Off-Policy RFT

Let’s continue with the previous GSM8k example and show some advanced features provided by Trinity-RFT, namely, off-policy or asynchronous RFT mode.

OPMD: a native off-policy RL algorithm

As an experimental feature of Trinity-RFT, we develop an embarrasingly simple off-policy RL algorithm, termed as OPMD (Online Policy Mirror Descent, inspired by Kimi k1.5). The algorithm design and analysis can be found in this technical report. The config files are opmd_gsm8k.yaml and train_opmd_gsm8k.yaml.

To try out the OPMD algorithm:

trinity run --config examples/opmd_gsm8k/opmd_gsm8k.yaml

Note that in this config file, sync_interval is set to 10, i.e., the model weights of explorer and trainer are synchronized only once every 10 training steps, which leads to a challenging off-policy scenario (potentially with abrupt distribution shift during the RFT process). Other configurations of particular interest are explained at the beginning of train_opmd_gsm8k.yaml.

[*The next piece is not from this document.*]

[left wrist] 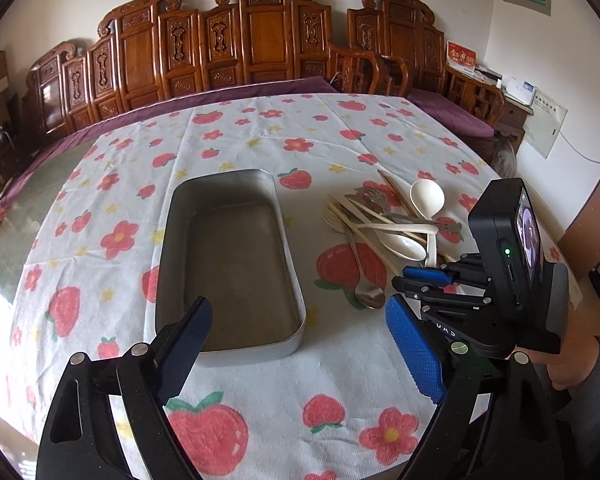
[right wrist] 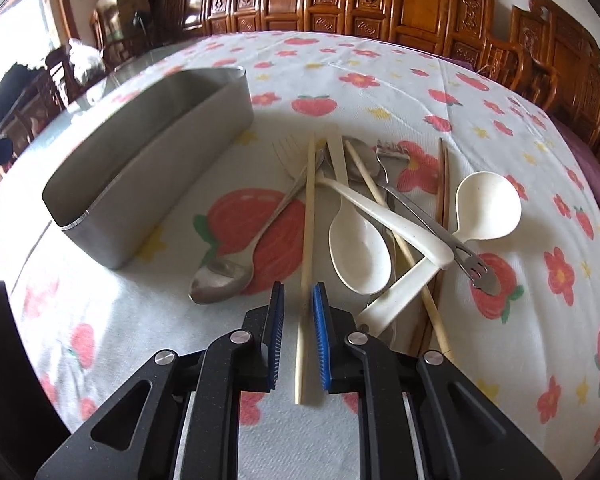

The red curve below shows an example of OPMD’s learning curves. Since the explorer’s model weights remain unchanged for the first 10 steps, its score remains flat. Then, after the model weights of explorer and trainer are synchronized at the end of step 10, we see an abrupt increase in score at step 11, which indicates effective off-policy learning in the first 10 steps. A similar performance boost is shown at step 21, which leads to a converged score matching what is achieved by GRPO in a mostly on-policy case (with sync_interval=2).

opmd